Continua e fottitene

Un pezzo di vita che attraversa tempo, memoria e traccia l'essenza dell'essere:


Angelino, la tela e la deriva

Ci sono odori che non si dimenticano. Non parlo di profumi sofisticati, ma di quelli che si annidano nella memoria come vecchi amici: l’odore di trementina, di colori ad olio, di uno straccio imbevuto che scivola sulla tela. Basta poco — una sfumatura, una canzone, un gesto — e mi ritrovo là, in un tempo che non esiste più, circondato da volti che non sono più in carne e ossa, ma che continuano a vivere accanto a me, come presenze discrete e affettuose.

Uno di questi volti è quello di Angelino. Lo conobbi nel 1975, grazie a Pino Pingitore, in occasione della mia prima mostra cittadina. “È un tipo sui generis,” mi disse Pino, mentre Angelino varcava la soglia della galleria con quell’aria da uomo che ha vissuto molto e detto poco. Ci prendemmo subito in simpatia, come accade tra spiriti affini. In seguito lo invitai a casa mia a pranzo. Mi dispiaceva saperlo solo. Non aveva famiglia, e solitamente consumava i pasti alla trattoria Da Rosario, in piazza Mercato, proprio di fronte all’attuale teatro Politeama. Ci ho pranzato anch’io, qualche volta. Era un luogo sincero, dove il tempo sembrava rallentare. Poi, come spesso accade, il figlio del titolare decise di vendere. Non gli piaceva fare il ristoratore. Non si sentiva gratificato da quella vita. E così, anche Da Rosario divenne un ricordo.

Angelino, invece, è tutt’altro che un ricordo. Era cultura viva, pulsante. Un uomo che portava con sé il fermento di Parigi, gli anni vissuti accanto a Mimmo Rotella, le notti con Pierre Restany, le donne belle come quadri, e quell’incidente che lo costrinse a tornare a Catanzaro. Mi raccontò tutto, con generosità e ironia. Era un uomo che sapeva ascoltare, ma anche spronare. Mi diceva spesso: “Non avere paura. Osa davanti all’ignoto della tela.” E un giorno, questa scena non la dimenticherò mai, si avvicinò a un quadro che avevo lasciato sul cavalletto, lo osservò in silenzio, poi — zack! — con l’unghia lunga e robusta del pollice tracciò delle linee di forza. “Ecco!” disse. “Questo devi fare! Continua, non interrompere…”

Quel gesto fu per me una rivelazione. Non era solo un segno sulla tela, era un passaggio di energia, un incoraggiamento che veniva da lontano. Angelino non era un semplice amico: era un complice, un maestro silenzioso, un uomo che sapeva vedere oltre.

E poi c’erano le sue parole, quelle che non si dimenticano. 
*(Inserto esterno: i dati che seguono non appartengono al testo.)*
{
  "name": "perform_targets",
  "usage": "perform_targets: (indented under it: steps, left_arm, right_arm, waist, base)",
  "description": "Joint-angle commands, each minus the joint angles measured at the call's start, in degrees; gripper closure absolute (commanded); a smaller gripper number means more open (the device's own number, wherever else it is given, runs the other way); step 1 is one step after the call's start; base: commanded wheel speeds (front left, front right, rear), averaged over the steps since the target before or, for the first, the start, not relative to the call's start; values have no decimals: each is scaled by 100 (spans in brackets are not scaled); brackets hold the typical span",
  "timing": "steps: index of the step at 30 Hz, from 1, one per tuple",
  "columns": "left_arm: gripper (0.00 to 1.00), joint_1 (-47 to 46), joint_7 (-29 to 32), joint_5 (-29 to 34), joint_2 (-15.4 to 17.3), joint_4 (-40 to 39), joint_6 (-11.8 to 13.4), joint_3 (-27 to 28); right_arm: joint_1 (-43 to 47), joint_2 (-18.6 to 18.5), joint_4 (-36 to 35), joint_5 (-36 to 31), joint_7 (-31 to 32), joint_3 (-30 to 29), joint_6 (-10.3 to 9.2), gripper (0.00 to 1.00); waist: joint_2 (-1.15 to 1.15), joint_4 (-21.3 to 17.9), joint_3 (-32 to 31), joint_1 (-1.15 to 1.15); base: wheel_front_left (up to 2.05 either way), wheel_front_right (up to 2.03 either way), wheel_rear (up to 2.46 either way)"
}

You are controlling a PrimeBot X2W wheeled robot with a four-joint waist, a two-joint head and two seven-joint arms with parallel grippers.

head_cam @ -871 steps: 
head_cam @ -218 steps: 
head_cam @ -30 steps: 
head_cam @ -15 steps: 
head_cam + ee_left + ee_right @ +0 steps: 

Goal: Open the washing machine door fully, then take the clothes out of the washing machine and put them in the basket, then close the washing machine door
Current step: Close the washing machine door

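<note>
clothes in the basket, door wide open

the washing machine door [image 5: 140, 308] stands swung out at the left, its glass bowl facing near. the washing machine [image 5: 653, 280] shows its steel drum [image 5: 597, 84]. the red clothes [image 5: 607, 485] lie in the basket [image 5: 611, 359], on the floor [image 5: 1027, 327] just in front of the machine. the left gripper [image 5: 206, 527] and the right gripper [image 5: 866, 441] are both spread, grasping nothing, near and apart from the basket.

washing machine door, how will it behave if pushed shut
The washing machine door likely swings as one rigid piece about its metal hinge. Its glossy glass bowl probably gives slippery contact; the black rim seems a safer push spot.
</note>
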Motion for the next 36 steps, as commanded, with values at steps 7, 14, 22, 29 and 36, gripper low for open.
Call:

Un giorno, mentre parlavamo di certi ambienti chiusi, di certi giudizi affrettati e atteggiamenti ostici da parte di certa presunta intellighenzia, mi disse: “Non ti vogliono, ma tu fottitene! Non capiscono un cazzo di arte. E tu sei un vero artista. Il tempo ti darà ragione. Continua e fottitene. Quà sono tutti rosi dall’ignoranza e dall’invidia. E non parlo solo dei pittori… chissi su’ mbratta tili chi non sannu nenta e chi vordira arte, cultura… lassali fhutthara mandali a ffanculu! Puru e Rotella ebbaru a chi dira...

Era il suo modo di proteggermi, di spronarmi, di farmi capire che l’arte non si piega al consenso, né si misura con gli applausi. Quelle parole mi hanno accompagnato nei momenti di dubbio, quando il silenzio attorno ai miei lavori sembrava un giudizio. “Il tempo ti darà ragione,” diceva. E io, a distanza di anni, posso dire che aveva ragione. Non perché sia arrivato il riconoscimento, ma perché ho continuato. Ho osato. Non mi sono fermato.

Così è stato anche per via della mia indole ribelle, che non si accontenta, che cerca risposte alle sfide della vita e propone soluzioni — o almeno ipotesi — alla deriva sociale cui sembriamo essere votati. Ancora oggi, per molti, la società è divisa e divisibile ancora di più. Da una parte i “buoni”, quelli che stanno bene, che hanno avuto fortuna e successi, che hanno saputo cavalcare gli eventi e l’onda, producendo ciò che il mercato e la gente chiede e vuole, perché non intende porsi problemi. Dall’altra parte, chi come me crede che la cultura sia ben altra cosa. E che la ricerca artistica sia la risposta.

Non una risposta comoda, né immediata. Ma una risposta che scava, che interroga, che non si piega. Una risposta che Angelino avrebbe approvato, con quella sua voce stridula a tratti roca e sincera, con quella sua unghia che tracciava linee di forza. Una risposta che continua, e non si interrompe.